Wachtwoord kan elke alfanumerieke tekenreeks zijn, maximaal twaalf tekens lang.
ipversion=6
(Alleen hulpprogramma's voor foutopsporing voor Windows 6.6.07 en eerder) Dwingt het foutopsporingsprogramma om IP-versie 6 te gebruiken in plaats van versie 4 wanneer u TCP gebruikt om verbinding te maken met internet. In Windows Vista en latere versies probeert het foutopsporingsprogramma automatisch standaard ip-versie 6 te gebruiken, waardoor deze optie niet nodig is.
IcfEnable-
Zorgt ervoor dat het foutopsporingsprogramma de benodigde poortverbindingen voor TCP- of benoemde pijpcommunicatie inschakelt wanneer de firewall voor internetverbinding actief is. De firewall voor internetverbinding schakelt standaard de poorten uit die door deze protocollen worden gebruikt. Wanneer IcfEnable wordt gebruikt met een TCP-verbinding, zorgt het foutopsporingsprogramma ervoor dat Windows de poort opent die is opgegeven door de socketparameter. Wanneer IcfEnable wordt gebruikt met een benoemde pijpverbinding, zorgt het foutopsporingsprogramma ervoor dat Windows de poorten opent die worden gebruikt voor benoemde pijpen (poorten 139 en 445). Het foutopsporingsprogramma sluit deze poorten niet nadat de verbinding is beëindigd.
Milieu
Item | Beschrijving |
---|---|
Modi | Gebruikersmodus, kernelmodus |
Doelstellingen | Live, crashdump |
Platforms | Alle |
Aanvullende informatie
Zie Een foutopsporingsserver activerenvoor meer informatie over het starten van een foutopsporingsserver. Zie client- en servervoorbeeldenvoor voorbeelden.
Opmerkingen
Met deze opdracht wordt het huidige foutopsporingsprogramma omgezet in een foutopsporingsserver. Hiermee kunt u de server starten nadat het foutopsporingsprogramma al wordt uitgevoerd, terwijl de -server opdrachtregeloptie alleen kan worden uitgegeven wanneer het foutopsporingsprogramma wordt gestart.

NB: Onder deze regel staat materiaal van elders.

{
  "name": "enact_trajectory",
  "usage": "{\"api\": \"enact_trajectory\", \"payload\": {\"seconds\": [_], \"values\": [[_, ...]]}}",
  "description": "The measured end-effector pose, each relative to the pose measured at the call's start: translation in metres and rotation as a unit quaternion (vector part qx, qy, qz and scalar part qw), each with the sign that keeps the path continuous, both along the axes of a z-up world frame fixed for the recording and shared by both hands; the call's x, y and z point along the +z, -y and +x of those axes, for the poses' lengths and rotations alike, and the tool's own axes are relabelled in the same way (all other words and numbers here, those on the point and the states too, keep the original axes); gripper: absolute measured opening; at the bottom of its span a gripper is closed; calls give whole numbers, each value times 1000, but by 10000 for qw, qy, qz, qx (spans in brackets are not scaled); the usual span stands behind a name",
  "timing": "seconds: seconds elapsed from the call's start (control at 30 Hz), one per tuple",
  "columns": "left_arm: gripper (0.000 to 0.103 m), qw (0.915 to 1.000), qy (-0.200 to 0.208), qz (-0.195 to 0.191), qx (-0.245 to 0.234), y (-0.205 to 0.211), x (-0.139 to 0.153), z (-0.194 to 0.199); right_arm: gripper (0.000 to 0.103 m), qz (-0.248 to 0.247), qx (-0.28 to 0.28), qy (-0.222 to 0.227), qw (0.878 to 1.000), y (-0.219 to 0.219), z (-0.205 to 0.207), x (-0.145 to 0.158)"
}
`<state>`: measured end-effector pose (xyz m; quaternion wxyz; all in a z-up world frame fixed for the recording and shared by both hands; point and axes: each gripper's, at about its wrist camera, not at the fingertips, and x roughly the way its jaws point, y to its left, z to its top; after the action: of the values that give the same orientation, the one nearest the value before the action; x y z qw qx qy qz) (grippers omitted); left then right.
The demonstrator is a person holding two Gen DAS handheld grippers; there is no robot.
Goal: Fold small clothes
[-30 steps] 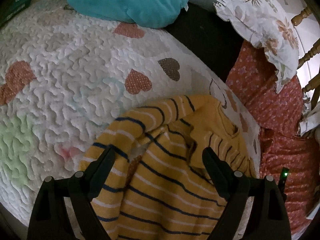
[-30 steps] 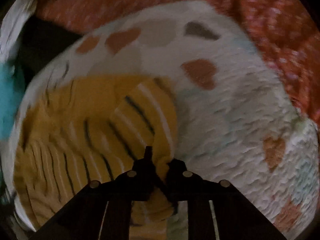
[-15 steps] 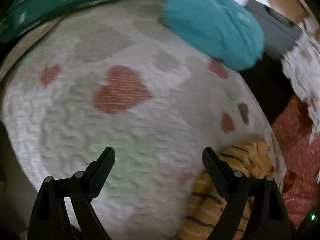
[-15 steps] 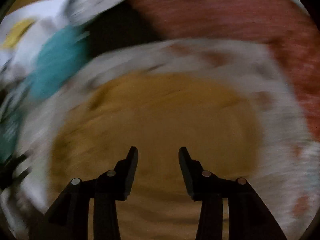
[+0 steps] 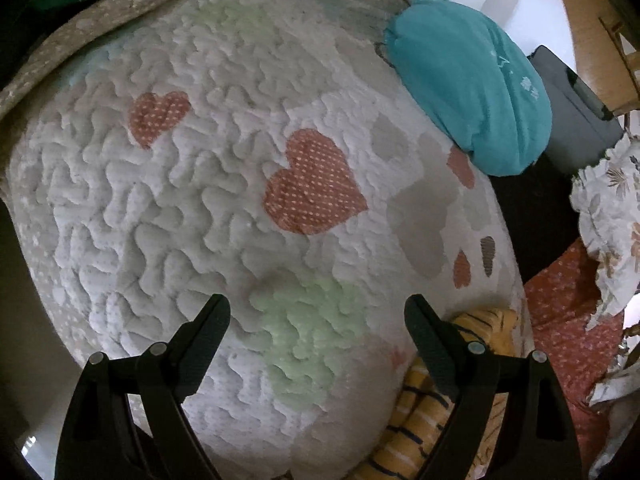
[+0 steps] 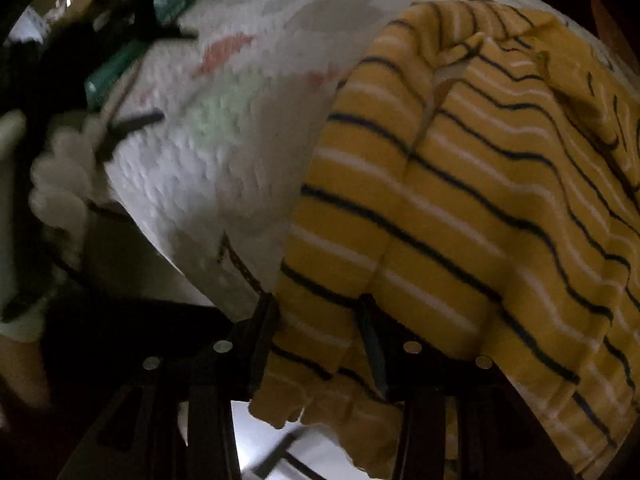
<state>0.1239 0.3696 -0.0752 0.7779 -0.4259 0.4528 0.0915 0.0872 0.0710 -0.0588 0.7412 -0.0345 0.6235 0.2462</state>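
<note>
Left gripper (image 5: 316, 322) jaws spread wide, empty over quilt (image 5: 192, 184). Right gripper (image 6: 318, 312) jaws straddle shirt (image 6: 472, 184) hem, grip unclear. Shirt lies right, near edge, probably for next fold.

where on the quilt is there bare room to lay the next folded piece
The white heart-print quilted mat is bare between the teal plush cushion and the left gripper. It is crowded at the right edge, where the yellow striped garment lies across the right gripper.
</note>
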Motion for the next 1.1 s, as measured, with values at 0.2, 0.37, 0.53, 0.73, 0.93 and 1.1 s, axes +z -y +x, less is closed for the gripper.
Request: {"api": "enact_trajectory", "payload": {"seconds": [0.2, 0.37, 0.53, 0.73, 0.93, 1.1], "values": [[88, 9999, 77, -78, -19, 3, 1, -1, 13, 569, 25, 450, 9974, 15, 18, 83], [88, 9995, 104, -258, -177, 16, -1, 6, 13, 256, -230, 1741, 9841, 91, 49, 199], [88, 9976, 260, -151, -629, 49, 8, 18, 14, -1240, -1022, 1952, 9675, 186, 91, 201], [88, 9946, 243, -134, -998, 86, 10, 32, 23, -2516, -2066, 1291, 9367, 275, 121, 124], [88, 9905, 211, -38, -1361, 126, 13, 50, 41, -1387, -1759, 1592, 9615, 240, 137, 124], [88, 9844, 209, 11, -1746, 162, 15, 62, 43, -644, -1837, 1381, 9711, 200, 203, 99]]}}
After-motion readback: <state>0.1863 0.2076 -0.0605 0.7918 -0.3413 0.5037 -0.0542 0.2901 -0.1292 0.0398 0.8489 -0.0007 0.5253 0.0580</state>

Hierdoor kan een foutopsporingsclient verbinding maken met de huidige foutopsporingssessie. Houd er rekening mee dat het mogelijk is om meerdere servers te starten met verschillende opties, zodat verschillende soorten foutopsporingsclients aan de sessie kunnen deelnemen.
Belangrijk
Het gebruik van een wachtwoord met TCP-, NPIPE- of COM-protocol biedt slechts een kleine hoeveelheid beveiliging, omdat het wachtwoord niet is versleuteld. Wanneer u een wachtwoord samen met een SSL- of SPIPE-protocol gebruikt, wordt het wachtwoord versleuteld. Als u een beveiligde externe sessie wilt opzetten, moet u het SSL- of SPIPE-protocol gebruiken.